◆ **EXERCISE**:
Everything from the top of the data below through the line with "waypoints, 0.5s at" should be duplicated exactly, and nothing past it.

◆ **DATA SECTION**:
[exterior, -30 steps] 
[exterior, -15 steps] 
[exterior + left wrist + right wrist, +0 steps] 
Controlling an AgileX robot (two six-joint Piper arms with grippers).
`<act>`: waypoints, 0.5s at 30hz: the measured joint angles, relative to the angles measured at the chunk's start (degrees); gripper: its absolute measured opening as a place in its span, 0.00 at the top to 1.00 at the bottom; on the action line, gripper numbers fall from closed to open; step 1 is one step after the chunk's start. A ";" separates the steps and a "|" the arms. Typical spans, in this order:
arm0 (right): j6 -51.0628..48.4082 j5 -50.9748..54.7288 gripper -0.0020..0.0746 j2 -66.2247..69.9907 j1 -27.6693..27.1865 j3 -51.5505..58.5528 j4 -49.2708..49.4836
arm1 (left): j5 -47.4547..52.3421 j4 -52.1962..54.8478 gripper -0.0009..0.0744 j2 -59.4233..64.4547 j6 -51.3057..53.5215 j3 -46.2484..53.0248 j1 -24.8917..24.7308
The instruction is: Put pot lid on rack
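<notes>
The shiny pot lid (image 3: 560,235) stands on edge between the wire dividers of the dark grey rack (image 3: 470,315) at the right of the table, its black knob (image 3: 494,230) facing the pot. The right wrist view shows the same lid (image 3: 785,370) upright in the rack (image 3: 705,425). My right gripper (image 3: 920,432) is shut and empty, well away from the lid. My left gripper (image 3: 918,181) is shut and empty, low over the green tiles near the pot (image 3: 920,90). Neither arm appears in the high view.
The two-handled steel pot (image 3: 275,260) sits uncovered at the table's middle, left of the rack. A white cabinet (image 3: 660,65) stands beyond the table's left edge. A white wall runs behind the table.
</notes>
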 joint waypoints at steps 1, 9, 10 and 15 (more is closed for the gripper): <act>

◆ **TASK RESPONSE**:
[exterior, -30 steps] 
[exterior, -15 steps] 
[exterior + left wrist + right wrist, +0 steps] 
Controlling an AgileX robot (two six-joint Piper arms with grippers).
`<act>`: waypoints, 0.5s at 30hz: the measured joint angles, relative to the angles measured at the chunk's start (degrees); gripper: its absolute measured opening as a place in its span, 0.00 at the top to 1.00 at the bottom; on the action line, gripper numbers fall from closed to open; step 1 is one step after the chunk's start. A ";" separates the steps and a "|" the arms. Typical spans, in this order:

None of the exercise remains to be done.